Je gaspille du blanc:
Et je racle le fond de mes pots de térébenthine:
(Je me suis aperçu que quand on laisse reposer de la térébenthine bien sale, ça se décante et on récupère un dépot de peinture gris ou marron. Je ne vais quand même pas me faire suer à préparer des mélanges alors que ça tombe du ciel!)
En général je trouve que les couleurs ne sont jamais assez claires et toujours trop pétantes. Je les mélange donc copieusement avec les ingrédients précités. En fin de compte, il n'y a pratiquement que du blanc et du fond de pot de rinçage sur mes toiles.
Pourtant, je me suis lancé dans la représentation d'une scène d'intérieur avec un éclairage éléctrique:
Eh ben, c'est l'horreur: j'y passe quand même tout mon blanc! (Et puis c'est le bordel parce que j'ai crayonné à la va-vite et que je dois rattraper certaines bêtises ensuite... Mais ça c'est une autre histoire.)
Cette fois, me voilà à peu près installé. J'ai attribué une activité à chaque coin de l'atelier, comme ça, quand je bloque quelque part, j'ai toujours quelque chose
d'autre en plan qui m'attend ailleurs. C'est l'intérêt d'avoir un peu d'espace.
Mes activités gravitent autour d'une table principale où j'étale couleurs et pinceaux:

Mais quand je veux me remettre aux esquisses, je passe à la table de gauche où m'attendent des pots d'encre de Chine différemment diluée, toute prête pour faire du lavis. Le pinceau glisse tout
seul, c'est un bon défouloir, et ça me permet d'essayer diverses compositions:

Dès que j'ai une petite panne d'idées, les objets de l'atelier y passent. Ce pauvre crâne en plâtre y a déjà eu droit au moins trois fois - d'habitude, je ne peins pas trop ce genre de trucs, de
peur de sombrer dans la grandiloquence (vanitas, etc.), mais là, comme je l'ai sous la main, je ne m'en prive pas...

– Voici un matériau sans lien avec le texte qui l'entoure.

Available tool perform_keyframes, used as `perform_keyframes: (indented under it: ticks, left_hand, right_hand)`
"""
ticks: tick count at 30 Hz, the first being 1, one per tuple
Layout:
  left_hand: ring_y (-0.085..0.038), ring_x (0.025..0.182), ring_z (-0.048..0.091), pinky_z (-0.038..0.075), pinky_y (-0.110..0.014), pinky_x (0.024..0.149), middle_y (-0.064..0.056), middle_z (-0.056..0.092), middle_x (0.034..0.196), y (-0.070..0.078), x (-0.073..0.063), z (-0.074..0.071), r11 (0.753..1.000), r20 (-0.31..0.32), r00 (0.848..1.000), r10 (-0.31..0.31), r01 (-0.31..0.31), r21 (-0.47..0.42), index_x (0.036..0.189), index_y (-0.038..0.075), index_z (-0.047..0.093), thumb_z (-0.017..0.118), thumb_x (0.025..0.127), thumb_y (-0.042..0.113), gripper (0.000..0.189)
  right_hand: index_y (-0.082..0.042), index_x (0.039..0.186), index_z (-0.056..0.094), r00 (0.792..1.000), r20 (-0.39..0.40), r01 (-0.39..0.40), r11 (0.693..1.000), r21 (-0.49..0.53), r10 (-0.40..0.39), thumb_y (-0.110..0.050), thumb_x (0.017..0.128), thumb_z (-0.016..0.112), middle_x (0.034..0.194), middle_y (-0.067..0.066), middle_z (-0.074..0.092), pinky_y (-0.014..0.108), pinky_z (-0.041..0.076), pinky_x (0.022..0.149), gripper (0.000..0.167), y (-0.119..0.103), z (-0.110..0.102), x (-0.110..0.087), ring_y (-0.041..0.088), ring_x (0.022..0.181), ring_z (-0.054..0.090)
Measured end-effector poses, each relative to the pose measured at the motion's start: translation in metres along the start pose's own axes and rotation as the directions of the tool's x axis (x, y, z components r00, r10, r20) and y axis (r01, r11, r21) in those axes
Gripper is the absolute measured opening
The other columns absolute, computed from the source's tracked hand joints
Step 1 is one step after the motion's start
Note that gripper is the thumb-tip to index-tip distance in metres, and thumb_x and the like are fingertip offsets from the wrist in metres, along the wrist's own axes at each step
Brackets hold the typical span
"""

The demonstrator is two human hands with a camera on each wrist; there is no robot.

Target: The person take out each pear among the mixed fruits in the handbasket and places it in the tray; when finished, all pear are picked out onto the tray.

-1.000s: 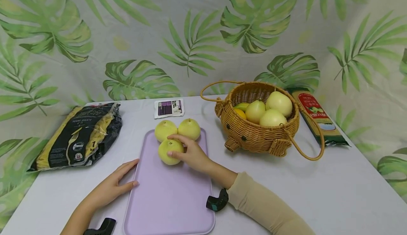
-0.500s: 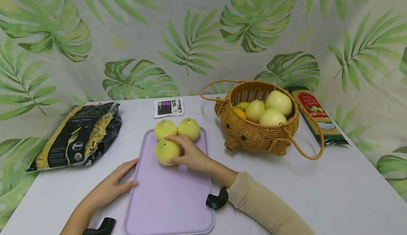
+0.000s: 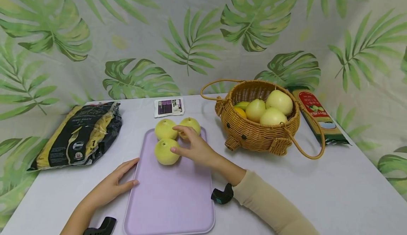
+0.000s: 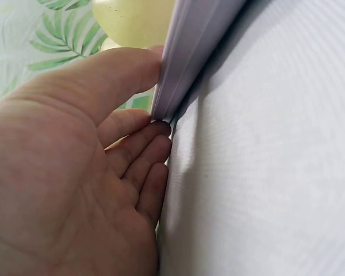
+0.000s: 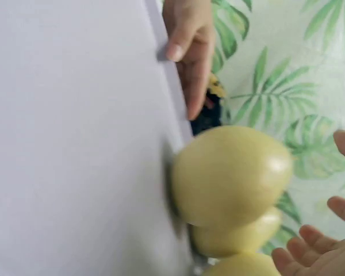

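Observation:
Three round yellow-green fruits, pear-like, sit together at the far end of a lilac tray (image 3: 171, 199): the near fruit (image 3: 166, 152), the back-left fruit (image 3: 166, 129) and the back-right fruit (image 3: 189, 124). My right hand (image 3: 198, 148) hovers at their right side, thumb and fingers spread and holding nothing. It partly covers the back-right fruit. In the right wrist view, a gap shows between its fingers and the nearest fruit (image 5: 233, 175). My left hand (image 3: 109, 185) rests against the tray's left edge, its thumb tip and fairly straight fingers touching the rim (image 4: 187, 52).
A pig-shaped wicker basket (image 3: 259, 139) with several fruits and looped handles stands right of the tray. Beside it lies a green and red packet (image 3: 319, 116). A pasta bag (image 3: 77, 136) is at left; a small white and purple sachet (image 3: 169, 107) lies behind the tray.
My right hand nudged the near fruit slightly left, then let go of it and lifted away up and right. My left hand has stayed at the tray edge.

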State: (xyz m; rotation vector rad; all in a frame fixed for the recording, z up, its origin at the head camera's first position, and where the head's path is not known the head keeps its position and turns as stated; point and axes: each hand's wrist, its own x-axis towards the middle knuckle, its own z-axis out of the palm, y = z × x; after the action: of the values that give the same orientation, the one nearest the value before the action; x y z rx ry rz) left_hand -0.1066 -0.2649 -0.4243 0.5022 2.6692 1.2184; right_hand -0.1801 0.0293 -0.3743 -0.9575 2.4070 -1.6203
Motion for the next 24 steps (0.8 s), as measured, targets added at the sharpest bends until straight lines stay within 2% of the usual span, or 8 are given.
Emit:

Comme je me jetais souvent sur un tas de pinceaux ou une cafetière à piston pour leur tirer le portrait, j'ai aménagé un petit coin spécial natures mortes, à droite de la grande table:

Ainsi, ça reste en plan des jours et des jours, je m'en fous, je peux toujours y mettre un coup de pinceau quand je veux. Le bonheur, quand on a l'habitude de travailler dans son studio.

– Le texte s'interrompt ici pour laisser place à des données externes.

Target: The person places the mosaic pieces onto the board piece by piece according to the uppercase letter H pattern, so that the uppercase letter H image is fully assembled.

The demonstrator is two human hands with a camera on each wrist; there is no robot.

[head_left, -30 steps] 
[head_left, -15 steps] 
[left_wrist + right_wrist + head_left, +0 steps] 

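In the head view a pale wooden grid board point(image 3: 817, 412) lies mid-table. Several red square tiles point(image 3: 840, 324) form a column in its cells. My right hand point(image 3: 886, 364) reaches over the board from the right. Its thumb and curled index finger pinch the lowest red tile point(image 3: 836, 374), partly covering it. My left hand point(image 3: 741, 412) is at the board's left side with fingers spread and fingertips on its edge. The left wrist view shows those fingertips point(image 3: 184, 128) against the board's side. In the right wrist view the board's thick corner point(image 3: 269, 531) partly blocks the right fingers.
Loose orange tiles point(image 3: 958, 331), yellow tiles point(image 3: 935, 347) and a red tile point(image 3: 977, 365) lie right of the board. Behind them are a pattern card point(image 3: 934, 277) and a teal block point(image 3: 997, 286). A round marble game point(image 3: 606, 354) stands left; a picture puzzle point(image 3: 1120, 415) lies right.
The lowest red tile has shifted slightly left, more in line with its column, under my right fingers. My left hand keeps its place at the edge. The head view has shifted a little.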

Cette fois, me voilà installé... Mais je m'en vais dimanche à Bourges, puis dans les Pyrénées. Trois semaines d'absence, le temps de bien perdre la main. J'essaierai de faire un croquis par jour
pour ne pas rouiller. En attendant, ce blog va se taire jusqu'au 8 août prochain.
Je vous souhaite de bonnes vacances.